ANNAPOLIS -- The Maryland State House is being kept tidy these days by an unusually polite crew of young men.
Wearing bright blue uniforms and black combat boots, they have little to say beyond a "Good morning, sir" or "Good afternoon, ma'am" to practically anybody who comes within earshot.
The new cleaning crew is made up of 11 young men from Maryland's experimental boot camp. The same strict discipline that is enforced inside the camp extends outside as well.
As a visitor approaches an inmate polishing a brass plate on an outer door of the State House, the young man snaps to attention, opens the door and offers the standard greeting.
Two inmates mopping the floor of a hallway pause and politely greet each person who walks by.

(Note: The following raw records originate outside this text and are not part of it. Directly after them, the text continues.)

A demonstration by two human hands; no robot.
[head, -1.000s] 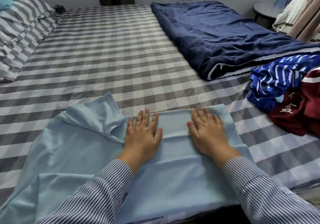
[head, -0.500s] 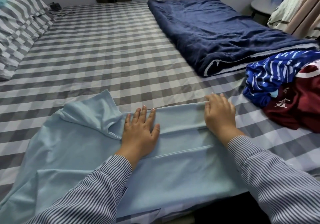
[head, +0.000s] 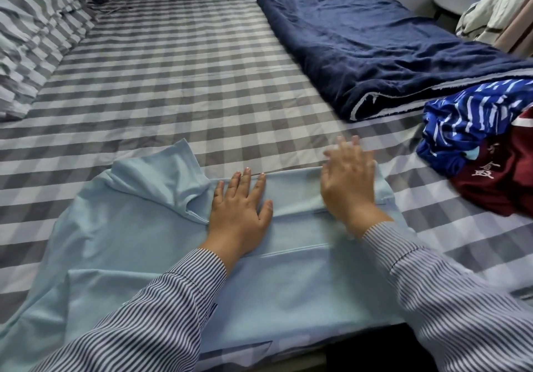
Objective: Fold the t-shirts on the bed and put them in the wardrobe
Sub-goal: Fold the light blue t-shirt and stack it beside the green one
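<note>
Light blue t-shirt (head: 144, 256) near on bed (head: 178, 77), partly folded. Left hand (head: 239, 207) flat, pressing it; right hand (head: 349, 187) open, blurred, over its far fold. Blue and maroon shirts (head: 484, 146) at right unfolded; wardrobe step pending.

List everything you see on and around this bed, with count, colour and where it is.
light blue t-shirt: 1, pale blue, near edge of the bed, part-folded
blue striped shirt: 1, royal blue and white, bunched at right
maroon shirt: 1, dark red with white characters, right edge, against the blue one
navy blanket: 1, dark blue, far right of the bed
checked sheet: 1, grey and white, covering the bed
pillow: 1, grey-white striped, far left
left hand: flat on the light blue t-shirt
right hand: blurred, fingers straight, over the fold's right end
</note>
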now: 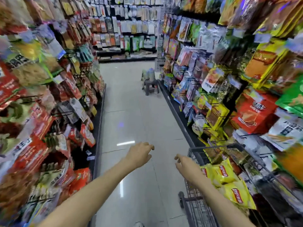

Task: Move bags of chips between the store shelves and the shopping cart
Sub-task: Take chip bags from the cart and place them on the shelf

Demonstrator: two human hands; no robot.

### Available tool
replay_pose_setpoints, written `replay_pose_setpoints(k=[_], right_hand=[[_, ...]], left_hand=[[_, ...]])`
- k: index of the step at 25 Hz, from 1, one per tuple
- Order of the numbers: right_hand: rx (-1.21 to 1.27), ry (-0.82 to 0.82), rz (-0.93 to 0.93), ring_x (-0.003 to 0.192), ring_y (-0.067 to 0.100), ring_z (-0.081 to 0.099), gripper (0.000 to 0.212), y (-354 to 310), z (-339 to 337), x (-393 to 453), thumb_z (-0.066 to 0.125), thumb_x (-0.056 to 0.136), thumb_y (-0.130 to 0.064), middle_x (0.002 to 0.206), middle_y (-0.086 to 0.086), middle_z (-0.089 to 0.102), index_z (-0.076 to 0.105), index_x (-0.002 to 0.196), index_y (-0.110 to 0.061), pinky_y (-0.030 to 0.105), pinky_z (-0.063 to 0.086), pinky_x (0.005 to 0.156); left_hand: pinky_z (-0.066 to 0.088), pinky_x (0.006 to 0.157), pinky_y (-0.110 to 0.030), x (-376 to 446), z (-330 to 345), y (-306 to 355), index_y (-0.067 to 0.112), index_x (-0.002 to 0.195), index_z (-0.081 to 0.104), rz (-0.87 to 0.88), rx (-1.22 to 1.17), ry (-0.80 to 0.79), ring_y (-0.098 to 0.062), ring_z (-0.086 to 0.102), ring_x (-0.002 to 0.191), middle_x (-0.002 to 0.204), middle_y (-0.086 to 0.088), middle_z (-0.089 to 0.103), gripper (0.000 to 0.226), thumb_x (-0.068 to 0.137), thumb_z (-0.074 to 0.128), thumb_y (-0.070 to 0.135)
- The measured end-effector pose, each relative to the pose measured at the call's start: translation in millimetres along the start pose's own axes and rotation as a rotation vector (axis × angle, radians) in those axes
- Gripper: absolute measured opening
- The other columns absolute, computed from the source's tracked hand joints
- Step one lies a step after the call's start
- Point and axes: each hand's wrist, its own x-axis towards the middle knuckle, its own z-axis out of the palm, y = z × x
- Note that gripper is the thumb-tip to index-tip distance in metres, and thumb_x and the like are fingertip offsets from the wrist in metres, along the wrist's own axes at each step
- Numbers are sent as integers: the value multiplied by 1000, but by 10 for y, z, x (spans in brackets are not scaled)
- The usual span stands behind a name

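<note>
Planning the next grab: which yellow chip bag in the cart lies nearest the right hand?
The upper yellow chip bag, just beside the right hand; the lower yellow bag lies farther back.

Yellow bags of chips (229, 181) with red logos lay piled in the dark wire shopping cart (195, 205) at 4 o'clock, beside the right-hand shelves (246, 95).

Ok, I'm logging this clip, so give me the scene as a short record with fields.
place: store aisle, snack shelves on both sides
left hand: empty, fingers relaxed, over the floor
right hand: empty, fingers relaxed, beside the cart
cart: at right, against the shelves
in cart: yellow chip bags
ahead: small stool in the aisle
</note>
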Motion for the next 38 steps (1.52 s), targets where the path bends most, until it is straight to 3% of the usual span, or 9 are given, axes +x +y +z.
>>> replay_pose_setpoints(k=[6, 12, 19, 22, 24, 27, 30, 36, 38], right_hand=[[113, 64, 321, 104, 31, 63, 19, 687, 36, 423, 49, 95, -28, 106, 6, 68, 57, 110, -20, 38, 46, 79], [174, 107, 565, 93, 27, 65, 24, 1446, 19, 243, 47, 99, -24, 107, 4, 65, 58, 120, -19, 35, 52, 71], [233, 94, 785, 91, 25, 64, 25, 2405, 94, 68, 44, 102, -22, 103, 5, 66, 54, 125, -16, 29, 37, 60], [312, 94, 841, 77, 23, 53, 27, 2656, 186, 111, 43, 103, -25, 93, 0, 54, 49, 128, -17, 29, 31, 50], [434, 103, 882, 78, 22, 57, 36, 2783, 365, 151, 44, 103, -25, 106, 2, 63, 44, 139, -17, 28, 31, 49], [595, 86, 973, 88, 21, 62, 42, 2866, 734, 188, 44, 103, -28, 119, 0, 65, 42, 144, -21, 33, 48, 60], [699, 87, 1040, 102, 26, 63, 36, 2837, 1068, 253, 41, 104, -31, 123, 3, 63, 49, 137, -19, 35, 49, 72], [891, 169, 1045, 92, 20, 64, 24, 2855, 1666, 472, 49, 102, -25, 115, 1, 65, 50, 127, -24, 37, 52, 70], [901, 179, 1050, 95, 23, 63, 26, 2920, 1810, 588, 50, 102, -24, 117, 2, 64, 50, 128, -21, 32, 44, 66]], left_hand=[[49, 93, -39, 1333, 77, 55, 26, 137, 49, 201, -39, -127, -26, 55, 120, 136, 0, 53, 38, 99, 49, 29], [51, 88, -40, 2180, 500, 873, 23, 134, 51, 475, -17, -283, -29, 58, 113, 127, -4, 56, 35, 98, 49, 26], [45, 91, -34, 2844, 1087, 1873, 22, 138, 49, 636, 42, -463, -27, 56, 120, 136, -5, 54, 41, 97, 51, 22], [48, 92, -35, 3078, 1303, 2065, 28, 140, 46, 621, 56, -491, -26, 57, 121, 140, -1, 53, 44, 97, 54, 26], [48, 94, -38, 3151, 1508, 2114, 29, 144, 42, 602, 74, -570, -27, 56, 123, 142, -1, 50, 47, 98, 54, 29], [43, 100, -36, 3194, 1895, 2116, 27, 148, 37, 572, 108, -683, -25, 54, 125, 142, -3, 49, 54, 97, 53, 26], [46, 99, -42, 3236, 2290, 2069, 20, 152, 29, 565, 182, -761, -32, 53, 124, 141, -11, 47, 61, 96, 54, 26], [16, 121, -38, 3467, 3128, 1930, 6, 156, -5, 530, 330, -912, -29, 14, 151, 165, -13, 5, 74, 104, 41, 30], [21, 119, -42, 3551, 3298, 1948, 6, 156, -6, 492, 317, -945, -32, 18, 150, 164, -15, 6, 79, 102, 46, 30]])
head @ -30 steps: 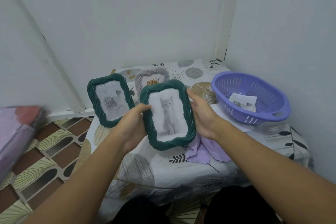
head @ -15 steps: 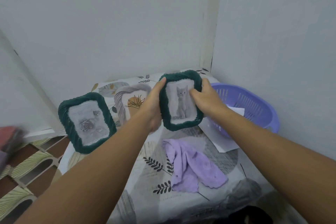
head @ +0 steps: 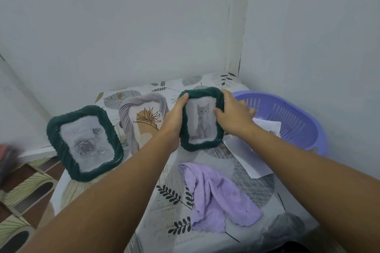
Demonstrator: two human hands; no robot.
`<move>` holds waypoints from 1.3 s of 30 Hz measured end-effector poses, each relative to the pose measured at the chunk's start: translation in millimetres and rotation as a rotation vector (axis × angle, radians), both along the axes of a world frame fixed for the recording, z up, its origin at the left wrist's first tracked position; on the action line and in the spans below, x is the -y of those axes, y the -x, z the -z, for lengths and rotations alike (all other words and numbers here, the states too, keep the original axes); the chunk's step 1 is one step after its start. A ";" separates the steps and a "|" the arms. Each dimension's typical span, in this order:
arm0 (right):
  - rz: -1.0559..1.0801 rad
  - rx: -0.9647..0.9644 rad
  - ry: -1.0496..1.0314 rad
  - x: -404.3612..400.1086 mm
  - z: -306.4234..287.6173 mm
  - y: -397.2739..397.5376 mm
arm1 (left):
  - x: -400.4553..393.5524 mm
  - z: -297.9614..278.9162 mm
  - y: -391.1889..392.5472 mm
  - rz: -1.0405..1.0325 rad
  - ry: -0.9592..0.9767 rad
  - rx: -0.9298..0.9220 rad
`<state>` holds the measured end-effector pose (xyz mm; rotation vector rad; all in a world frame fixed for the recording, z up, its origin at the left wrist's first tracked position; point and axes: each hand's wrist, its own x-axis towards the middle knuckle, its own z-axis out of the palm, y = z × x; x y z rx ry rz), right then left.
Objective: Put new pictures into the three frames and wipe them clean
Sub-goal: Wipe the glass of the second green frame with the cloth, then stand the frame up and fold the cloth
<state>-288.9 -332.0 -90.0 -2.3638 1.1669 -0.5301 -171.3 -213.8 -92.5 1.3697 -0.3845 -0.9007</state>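
A dark green frame with a kitten picture (head: 201, 121) stands upright near the back of the table. My left hand (head: 174, 121) grips its left edge and my right hand (head: 232, 117) grips its right edge. To its left stands a pale grey frame with a line-drawn plant picture (head: 144, 121). Further left, at the table's edge, stands a second dark green frame with a rose picture (head: 85, 142). A crumpled lilac cloth (head: 216, 197) lies on the table in front of the kitten frame.
A lilac plastic basket (head: 287, 117) with paper inside sits at the back right against the wall. A white sheet of paper (head: 246, 158) lies beside it. The table has a leaf-patterned cover (head: 164, 211). Walls close off the back and right; patterned floor lies left.
Both hands carried the kitten frame away from me toward the back of the table, where it now stands beside the grey frame. The view shifted right and closer.
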 end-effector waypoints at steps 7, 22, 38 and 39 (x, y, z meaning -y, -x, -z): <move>-0.032 0.017 0.083 4.8 2.4 -0.4 | 6.8 1.2 -1.1 -0.080 -0.070 0.033; -0.029 0.005 0.142 4.3 7.1 -4.1 | 3.5 12.7 -0.4 -0.412 -0.111 0.878; -0.088 0.223 0.359 -46.3 19.7 21.6 | -50.9 11.6 11.5 -0.370 -0.182 1.401; -0.176 0.253 0.314 -53.7 23.8 25.9 | -59.3 13.2 16.5 -0.328 -0.181 1.399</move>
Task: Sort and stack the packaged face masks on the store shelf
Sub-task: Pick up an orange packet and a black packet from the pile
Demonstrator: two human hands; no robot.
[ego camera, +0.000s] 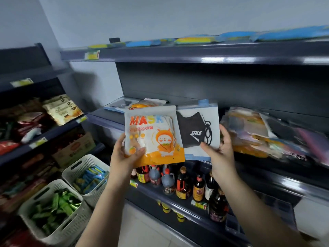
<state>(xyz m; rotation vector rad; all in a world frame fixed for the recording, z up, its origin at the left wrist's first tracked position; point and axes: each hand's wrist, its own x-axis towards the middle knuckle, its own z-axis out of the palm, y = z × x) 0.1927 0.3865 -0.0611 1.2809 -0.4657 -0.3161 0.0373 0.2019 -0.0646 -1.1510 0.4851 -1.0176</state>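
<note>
While both packs are held up side by side in front of the middle shelf (106,115), the orange mask pack (153,135) sits in the left hand (127,155), thumb and fingers pinching its lower left corner, likely so its front can be compared. It reads "MASK" above a cartoon figure. The right hand (219,148) pinches the lower right corner of the black mask pack (196,129), printed "UKE". A loose, unsorted pile of packs (263,132) lies toward the shelf's right end; bottles (181,184) stand on the shelf below.

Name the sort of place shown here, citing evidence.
Probably a small shop: tiered shelves with price tags, rows of sauce bottles, baskets of wrapped goods, and packaged masks in hand.
</note>
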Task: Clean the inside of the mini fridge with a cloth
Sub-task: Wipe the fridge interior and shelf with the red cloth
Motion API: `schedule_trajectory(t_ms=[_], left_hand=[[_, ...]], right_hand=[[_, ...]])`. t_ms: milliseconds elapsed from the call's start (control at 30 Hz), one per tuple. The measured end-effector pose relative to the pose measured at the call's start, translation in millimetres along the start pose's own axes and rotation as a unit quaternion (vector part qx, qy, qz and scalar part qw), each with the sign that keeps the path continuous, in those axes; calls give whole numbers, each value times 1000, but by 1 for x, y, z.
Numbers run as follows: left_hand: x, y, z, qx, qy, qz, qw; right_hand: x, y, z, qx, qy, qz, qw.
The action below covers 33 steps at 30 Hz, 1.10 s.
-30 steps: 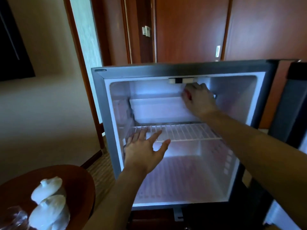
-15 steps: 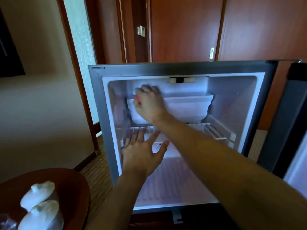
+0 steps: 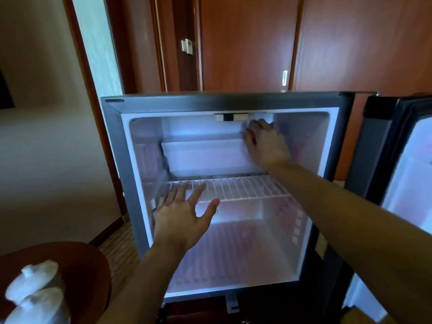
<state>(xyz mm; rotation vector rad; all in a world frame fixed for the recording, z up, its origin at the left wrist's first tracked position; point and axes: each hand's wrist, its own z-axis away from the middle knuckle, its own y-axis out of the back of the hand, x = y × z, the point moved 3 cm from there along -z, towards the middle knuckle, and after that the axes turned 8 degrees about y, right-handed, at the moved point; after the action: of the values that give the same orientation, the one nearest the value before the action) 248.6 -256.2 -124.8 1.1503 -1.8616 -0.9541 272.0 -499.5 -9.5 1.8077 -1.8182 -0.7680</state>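
One mini fridge (image 3: 112, 146) is standing open, with one door (image 3: 383, 146) swinging out to its right. Inside, one wire shelf (image 3: 245, 188) and one white tray (image 3: 205, 157) are sitting. Two hands are reaching in: the left hand (image 3: 182, 218) and the right hand (image 3: 266, 143). Two white lidded pots (image 3: 35, 279) (image 3: 39, 307) are resting on one round wooden desk (image 3: 86, 265).

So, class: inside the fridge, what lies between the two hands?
In the head view, the white tray and wire shelf lie between the left hand and right hand.

Dim room; soft focus; edges perhaps warped
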Motion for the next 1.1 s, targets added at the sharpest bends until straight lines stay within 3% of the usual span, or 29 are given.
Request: schedule_trajectory(t_ms=[100,333,467,633,900,1000,1100], left_hand=[[0,0,2,12,2,1,1000],[0,0,0,25,-5,-11,1000],[1,4,3,27,-9,-18,999],[3,2,1,27,-4,-26,999],[2,2,2,15,-1,4,1000],[1,1,2,16,1,-2,1000],[2,1,2,26,0,-4,1000]], right_hand=[[-17,-6,-2,2,-40,32,999],[-141,-34,-11,24,116,-53,992],[-190,-44,-13,1,128,-103,986],[-146,-34,-11,19,190,-41,981],[-1,-6,0,15,19,20,999],[-14,-8,-4,20,-21,32,999],[-50,-18,-7,18,13,10,1000]])
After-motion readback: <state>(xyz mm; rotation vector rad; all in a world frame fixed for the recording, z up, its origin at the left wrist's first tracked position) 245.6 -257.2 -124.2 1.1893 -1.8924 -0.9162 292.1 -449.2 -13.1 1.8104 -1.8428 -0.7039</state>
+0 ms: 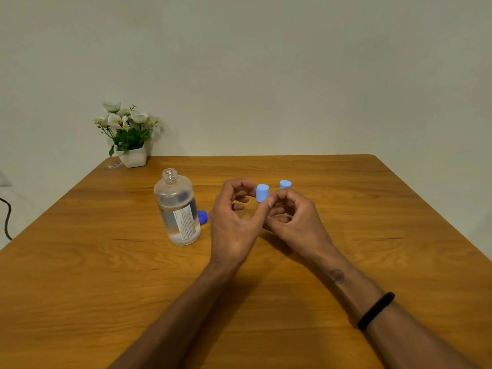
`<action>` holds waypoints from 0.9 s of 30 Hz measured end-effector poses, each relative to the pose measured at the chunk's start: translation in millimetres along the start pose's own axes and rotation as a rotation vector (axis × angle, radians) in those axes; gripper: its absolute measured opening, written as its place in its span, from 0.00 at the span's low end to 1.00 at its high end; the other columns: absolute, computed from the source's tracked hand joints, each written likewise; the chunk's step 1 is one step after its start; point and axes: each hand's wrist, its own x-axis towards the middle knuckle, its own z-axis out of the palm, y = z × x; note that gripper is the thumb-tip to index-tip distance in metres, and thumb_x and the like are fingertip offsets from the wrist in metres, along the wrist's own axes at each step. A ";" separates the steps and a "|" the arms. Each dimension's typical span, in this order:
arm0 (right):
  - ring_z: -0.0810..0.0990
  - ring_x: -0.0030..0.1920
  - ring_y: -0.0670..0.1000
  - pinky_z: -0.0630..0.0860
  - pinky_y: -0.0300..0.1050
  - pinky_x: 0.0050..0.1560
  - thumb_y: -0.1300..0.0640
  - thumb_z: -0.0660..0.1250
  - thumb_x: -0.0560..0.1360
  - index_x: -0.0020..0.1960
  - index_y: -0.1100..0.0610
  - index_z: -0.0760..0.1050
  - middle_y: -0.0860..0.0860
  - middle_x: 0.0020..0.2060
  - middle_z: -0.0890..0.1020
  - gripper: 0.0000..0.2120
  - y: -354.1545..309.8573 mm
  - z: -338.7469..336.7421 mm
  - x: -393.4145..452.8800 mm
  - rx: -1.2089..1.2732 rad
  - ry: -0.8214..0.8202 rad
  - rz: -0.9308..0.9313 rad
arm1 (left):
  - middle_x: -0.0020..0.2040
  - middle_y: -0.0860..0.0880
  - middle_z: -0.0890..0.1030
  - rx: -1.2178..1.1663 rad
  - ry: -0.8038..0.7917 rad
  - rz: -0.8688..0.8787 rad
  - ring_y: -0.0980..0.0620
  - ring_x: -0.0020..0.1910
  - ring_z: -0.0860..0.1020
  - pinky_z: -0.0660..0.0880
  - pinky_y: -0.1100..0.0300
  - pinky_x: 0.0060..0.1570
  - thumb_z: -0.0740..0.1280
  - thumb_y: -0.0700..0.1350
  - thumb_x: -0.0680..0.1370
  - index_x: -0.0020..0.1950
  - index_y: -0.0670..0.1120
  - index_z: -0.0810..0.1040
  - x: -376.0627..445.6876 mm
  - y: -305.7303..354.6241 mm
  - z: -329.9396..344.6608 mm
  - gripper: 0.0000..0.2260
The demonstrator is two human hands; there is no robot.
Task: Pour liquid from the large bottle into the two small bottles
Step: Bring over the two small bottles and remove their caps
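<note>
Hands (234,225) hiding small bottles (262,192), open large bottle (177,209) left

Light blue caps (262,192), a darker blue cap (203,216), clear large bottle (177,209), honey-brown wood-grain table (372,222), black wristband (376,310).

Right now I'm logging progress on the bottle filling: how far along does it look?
Done: the large bottle stands uncapped, its dark blue cap on the table beside it. In hand: both hands, left and right, hold a small bottle with a light blue cap. Left: whether either small bottle is filled cannot be told; the other cap sits behind.
</note>
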 end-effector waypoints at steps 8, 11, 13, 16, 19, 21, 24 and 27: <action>0.83 0.40 0.44 0.81 0.39 0.40 0.59 0.84 0.69 0.50 0.56 0.79 0.52 0.43 0.86 0.16 2.3 0.7 -1.9 -0.106 0.035 -0.001 | 0.54 0.56 0.83 -0.081 0.067 -0.054 0.53 0.54 0.81 0.80 0.60 0.51 0.76 0.48 0.78 0.61 0.52 0.79 6.9 -3.1 -4.3 0.13; 0.84 0.41 0.45 0.83 0.40 0.42 0.60 0.84 0.69 0.51 0.56 0.79 0.52 0.43 0.86 0.17 2.2 0.7 -1.8 -0.106 0.051 0.006 | 0.52 0.55 0.82 -0.075 0.057 -0.087 0.59 0.47 0.80 0.77 0.67 0.43 0.74 0.47 0.80 0.62 0.52 0.81 10.5 -7.0 -8.1 0.11; 0.84 0.41 0.44 0.84 0.41 0.43 0.60 0.84 0.69 0.51 0.57 0.79 0.51 0.43 0.86 0.16 0.7 0.2 -2.4 -0.119 0.064 0.009 | 0.52 0.53 0.82 -0.041 0.048 -0.128 0.62 0.42 0.77 0.75 0.69 0.38 0.73 0.47 0.81 0.62 0.52 0.82 11.8 -13.2 -9.0 0.10; 0.84 0.41 0.42 0.84 0.40 0.44 0.60 0.83 0.70 0.51 0.58 0.80 0.50 0.42 0.87 0.15 0.2 0.0 -3.0 -0.125 0.092 0.003 | 0.51 0.53 0.83 0.017 -0.006 -0.245 0.62 0.39 0.77 0.74 0.68 0.36 0.72 0.48 0.80 0.61 0.55 0.82 12.7 -25.5 -9.2 0.10; 0.85 0.42 0.45 0.84 0.41 0.45 0.59 0.83 0.70 0.50 0.56 0.80 0.50 0.42 0.87 0.14 1.7 0.8 -3.2 -0.139 0.111 0.003 | 0.52 0.51 0.84 0.141 -0.107 -0.299 0.57 0.44 0.80 0.74 0.64 0.39 0.72 0.50 0.79 0.62 0.57 0.82 13.2 -36.6 -10.6 0.11; 0.85 0.44 0.45 0.85 0.41 0.46 0.58 0.83 0.70 0.50 0.55 0.80 0.48 0.42 0.87 0.14 2.4 0.9 -3.6 -0.161 0.105 0.001 | 0.55 0.50 0.82 0.271 -0.152 -0.262 0.56 0.46 0.80 0.76 0.62 0.42 0.71 0.51 0.78 0.63 0.57 0.82 14.1 -39.5 -11.3 0.13; 0.85 0.46 0.45 0.85 0.41 0.47 0.56 0.82 0.71 0.51 0.52 0.80 0.47 0.44 0.86 0.14 2.3 1.1 -4.8 -0.212 0.071 0.004 | 0.59 0.51 0.77 0.487 -0.180 -0.202 0.55 0.51 0.78 0.80 0.57 0.53 0.70 0.50 0.79 0.66 0.55 0.81 14.4 -36.5 -13.8 0.15; 0.85 0.46 0.43 0.85 0.40 0.47 0.56 0.82 0.71 0.52 0.51 0.80 0.47 0.45 0.86 0.14 2.0 1.4 -5.1 -0.244 0.051 0.010 | 0.62 0.49 0.76 0.610 -0.197 -0.157 0.53 0.56 0.79 0.79 0.54 0.57 0.69 0.51 0.80 0.69 0.54 0.80 13.3 -36.4 -16.8 0.17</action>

Their demeanor and dress are markedly different from that of the prison inmates who have cleaned the State House for years. The change has received good notices around the capitol.
"We're super-impressed," said Judy Housley, a guide and travel counselor in the State House tour office. "I haven't been 'ma'amed' that much since I was a schoolteacher."
The inmates are in the first class admitted to the Herman L. Toulson Correctional Boot Camp in Jessup, a program in its fifth month. All are younger than 25 and are serving prison sentences for the first time.
When they are not on cleanup duty on state roads or in the State House, the inmates attend daily sessions on communication, problem-solving and self-control. They wear bright uniforms with gold trouser stripes and gold baseball caps. They march from one work site to another, almost always under the scrutiny of a pair of uniformed security guards called drill instructors.
Most are expected to leave the program and the prison system after a graduation ceremony in January.
Cpl. Stephanie A. Randall, an instructor, said the 11 inmates selected for the State House detail are among the best of the 240 inmates in the all-male boot camp program.
John P. Garner, 24, of Baltimore, was sentenced to two years in prison for violating probation of a sentence for car theft. He said he prefers spending his days in the halls of government to picking up highway trash.
"It's fine," said Garner, who has been given a special assignment to work in the darkroom with the State House photographers. "I'd rather be here because I'm learning more."